Fausse équivalence, vrai calcul : quand l’extrême centre fabrique les monstres qu’il prétend combattre.LeDecryptage, LeDecryptage.fr, Le Decryptage, Extrême centre, Melenchon, Le Pen, Macron, Politique, France, fait-divers, actualités, informations, news, info, actu, monde, conflit, média, guerre
La fausse équivalence : une stratégie bien rodée.
Il y a des glissements sémantiques qui ne doivent rien à la maladresse. Quand le pouvoir en vient à placer l’extrême droite et la gauche radicale sur le même plan, il ne s’agit ni d’une confusion naïve, ni d’un simple raccourci : c’est une stratégie. Et comme toute stratégie, elle a ses fondements, ses objectifs et ses relais.
. Depuis plusieurs années, le cœur du discours présidentiel et de ses soutiens s’est déplacé : plutôt que de combattre frontalement le Rassemblement national, il s’est mis à disqualifier la gauche insoumise comme également « dangereuse », « antisémite », voire « factieuse ». Mais à y regarder de près, cette mise en parallèle est un écran de fumée — un artifice rhétorique qui vise à délégitimer toute opposition réelle, en particulier celle qui, comme LFI, attaque le cœur des choix néolibéraux.
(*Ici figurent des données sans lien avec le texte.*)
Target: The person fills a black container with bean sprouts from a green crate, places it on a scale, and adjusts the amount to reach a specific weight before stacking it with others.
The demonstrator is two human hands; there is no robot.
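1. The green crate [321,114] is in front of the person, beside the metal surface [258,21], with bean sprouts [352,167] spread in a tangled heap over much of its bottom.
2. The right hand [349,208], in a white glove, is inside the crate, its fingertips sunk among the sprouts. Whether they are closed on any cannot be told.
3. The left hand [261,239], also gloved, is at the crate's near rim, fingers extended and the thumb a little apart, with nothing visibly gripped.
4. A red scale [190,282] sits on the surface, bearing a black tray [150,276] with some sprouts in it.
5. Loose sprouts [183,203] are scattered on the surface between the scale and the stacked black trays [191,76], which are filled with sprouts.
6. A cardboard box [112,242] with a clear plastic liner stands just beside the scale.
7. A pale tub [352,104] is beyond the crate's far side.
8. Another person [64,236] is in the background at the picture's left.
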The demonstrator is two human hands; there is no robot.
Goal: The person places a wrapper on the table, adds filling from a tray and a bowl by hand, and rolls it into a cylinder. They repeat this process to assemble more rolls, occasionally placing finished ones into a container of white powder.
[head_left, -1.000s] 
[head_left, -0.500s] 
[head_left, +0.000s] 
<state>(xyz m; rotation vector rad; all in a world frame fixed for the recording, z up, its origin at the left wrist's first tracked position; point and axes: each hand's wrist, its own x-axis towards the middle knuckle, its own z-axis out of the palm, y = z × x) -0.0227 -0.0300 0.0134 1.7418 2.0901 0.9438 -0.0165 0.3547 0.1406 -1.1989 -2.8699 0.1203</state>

Il semble que cette manœuvre réponde à un double objectif politicien. D’une part, elle permet de censurer ceux qui critiquent les fondements mêmes du système économique et social dominant : en les taxant d’extrémistes, on invalide par avance tout discours critique sur le néolibéralisme, la répartition des richesses, ou la politique étrangère de la France. D’autre part, elle permet de neutraliser l’extrême droite en la maintenant artificiellement haute dans les sondages, comme un épouvantail utile. Le RN devient alors un outil de stabilisation du pouvoir en place : présenté comme la seule alternative crédible, il rend tout autre choix impraticable ou suspect, et justifie par contraste le maintien du statu quo.
Quand l’« extrême centre » dissout les liens démocratiques.
Il existe une idée fondatrice en sociologie politique : toute société durable repose sur des formes de cohésion collectives, qui ne se réduisent pas à la somme des individus. Émile Durkheim, dans De la division du travail social (1893), distingue deux types de solidarité : la solidarité mécanique, propre aux sociétés traditionnelles, fondée sur la similitude des membres et une morale commune ; et la solidarité organique, propre aux sociétés modernes, dans lesquelles les individus, devenus autonomes, sont unis par la complémentarité de leurs fonctions. Or, dans cette seconde forme de société, où l’individualisme s’intensifie et les appartenances deviennent fragmentées, il devient vital de créer des espaces de médiation collective, capables de produire du lien, du sens, du récit partagé.
C’est dans cette perspective que les partis politiques modernes, et notamment les grands partis de masse, ont joué un rôle structurant. Le Parti communiste français, pour ne citer que lui, n’était pas qu’un appareil électoral : il fut une micro-société à l’intérieur de la société, avec ses rites, ses journaux, ses écoles de formation, ses fêtes, ses bibliothèques, ses symboles et son vocabulaire propre. Il articulait les colères dispersées en luttes communes, il liait les biographies individuelles à une histoire plus large, il construisait un « nous » politique en temps de guerre comme en temps de paix.
Autrement dit, les partis ne servaient pas seulement à représenter des intérêts dans les institutions : ils forgeaient de la conscience collective dans un monde de plus en plus morcelé. Ils avaient une fonction intégrative, équivalente aux anciennes appartenances religieuses ou communautaires. Ils étaient, dans la société organique décrite par Durkheim, des organes vitaux de socialisation politique, capables d’unifier les représentations et d’orienter les pratiques dans un sens commun.
Or, ce rôle fondamental est aujourd’hui mis en péril — non pas seulement par le désintérêt des citoyens, ni même par la montée des populismes, mais par une stratégie doctrinale plus insidieuse : la domination de l’« extrême centre ». L’extrême centre est une doctrine de dissolution.